The first ordinance, regarding movies, passed with nine aldermen voting in support and only one alderman, John McLaren, who represented the Third Ward, voting against it. The discussion that preceded the vote is of interest.
Before the adoption of the ordinance Alderman McLaren said that he did not believe that the ordinance was in the interest of the laboring man, but that the whole sum and substance of the matter was commercialism on the part of the motion picture interests. He felt that Sunday was no day for such exhibition, and that the so called working man did not want them.
Alderman Dixon believed that they were very much wanted by those who were not fortunate enought [sic] to own a motor car, and he felt that they should be allowed the privilege of attending a motion picture show.
Alderman Muldowney suggested an amendment to the ordinance, inserting a provision that the prices for Sunday pictures should not be raised. The Recorder felt that the Council was without power to establish a scale of prices, and that its only province was to say whether or not motion pictures should be exhibited on Sunday.
Mr. James J. Brennan, appeared for the Playhouse management and its stakeholders, and stated that the prices would remain the same on Sunday as on week days.


The Playhouse, which seated 1,500, stood at 347 Warren Street, the current site of BackBar. It was built in 1912. The photo above shows the building in 1922. The Playhouse was destroyed by fire in February 1938.

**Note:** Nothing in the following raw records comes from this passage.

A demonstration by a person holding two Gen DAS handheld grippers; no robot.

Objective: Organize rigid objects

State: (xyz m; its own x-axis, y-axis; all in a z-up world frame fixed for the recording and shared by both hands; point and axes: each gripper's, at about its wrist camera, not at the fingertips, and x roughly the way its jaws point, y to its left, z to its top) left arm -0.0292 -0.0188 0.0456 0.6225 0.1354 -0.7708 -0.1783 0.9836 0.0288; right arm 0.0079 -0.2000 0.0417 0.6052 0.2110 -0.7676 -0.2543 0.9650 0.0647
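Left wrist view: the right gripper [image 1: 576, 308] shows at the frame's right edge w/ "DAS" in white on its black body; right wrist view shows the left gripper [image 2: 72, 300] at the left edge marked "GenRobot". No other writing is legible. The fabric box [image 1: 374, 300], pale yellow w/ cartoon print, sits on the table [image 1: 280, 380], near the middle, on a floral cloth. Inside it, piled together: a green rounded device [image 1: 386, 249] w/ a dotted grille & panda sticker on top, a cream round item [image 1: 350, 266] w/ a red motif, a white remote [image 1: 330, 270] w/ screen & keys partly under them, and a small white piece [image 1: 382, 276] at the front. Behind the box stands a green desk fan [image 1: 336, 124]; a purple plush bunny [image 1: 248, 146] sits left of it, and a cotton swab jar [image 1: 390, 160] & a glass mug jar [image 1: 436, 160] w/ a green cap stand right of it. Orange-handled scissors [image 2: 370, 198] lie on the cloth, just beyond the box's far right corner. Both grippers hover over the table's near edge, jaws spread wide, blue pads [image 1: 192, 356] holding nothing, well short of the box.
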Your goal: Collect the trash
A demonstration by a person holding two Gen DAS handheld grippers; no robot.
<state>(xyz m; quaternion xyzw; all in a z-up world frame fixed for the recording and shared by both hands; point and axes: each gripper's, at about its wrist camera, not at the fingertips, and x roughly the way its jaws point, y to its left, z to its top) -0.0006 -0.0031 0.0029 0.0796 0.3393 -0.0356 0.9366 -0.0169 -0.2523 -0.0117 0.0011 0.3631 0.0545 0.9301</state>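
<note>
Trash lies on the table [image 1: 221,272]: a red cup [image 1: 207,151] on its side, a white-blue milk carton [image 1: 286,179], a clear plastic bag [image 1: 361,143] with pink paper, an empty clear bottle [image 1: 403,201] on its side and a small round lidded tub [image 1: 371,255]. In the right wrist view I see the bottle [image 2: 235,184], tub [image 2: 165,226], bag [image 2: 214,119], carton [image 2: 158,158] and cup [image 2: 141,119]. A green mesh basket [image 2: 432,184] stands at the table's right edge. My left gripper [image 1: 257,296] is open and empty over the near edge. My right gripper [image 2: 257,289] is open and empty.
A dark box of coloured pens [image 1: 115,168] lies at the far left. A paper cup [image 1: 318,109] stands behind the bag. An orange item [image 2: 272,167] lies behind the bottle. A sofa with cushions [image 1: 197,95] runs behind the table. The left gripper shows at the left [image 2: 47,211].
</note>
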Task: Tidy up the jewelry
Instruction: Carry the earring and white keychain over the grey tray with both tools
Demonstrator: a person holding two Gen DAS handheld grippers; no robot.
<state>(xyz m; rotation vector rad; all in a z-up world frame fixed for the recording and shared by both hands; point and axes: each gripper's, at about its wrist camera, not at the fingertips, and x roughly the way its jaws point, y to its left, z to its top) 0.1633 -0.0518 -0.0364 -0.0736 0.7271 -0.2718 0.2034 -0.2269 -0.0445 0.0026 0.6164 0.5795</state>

Although Alderman McLaren voted against showing movies on Sunday, he supported playing baseball on Sunday. He felt compelled to explain why, and his explanation was duly recorded in the minutes of the Common Council.
Alderman McLaren desired to explain why he voted NO on the adoption of the motion picture ordinance, and YES on the baseball ordinance. He stated that baseball was an outdoor sport, and a game which brought people out into the open. It was not possible for the laboring man to enjoy baseball games, because he was employed during the hours of the day, and the game could not be played in the evening, whereas motion pictures might be enjoyed both during the afternoon and the evening.

It was concern for the enjoyment of the laboring man and not for preserving the sanctity of the Sabbath that motivated Alderman McLaren in his votes.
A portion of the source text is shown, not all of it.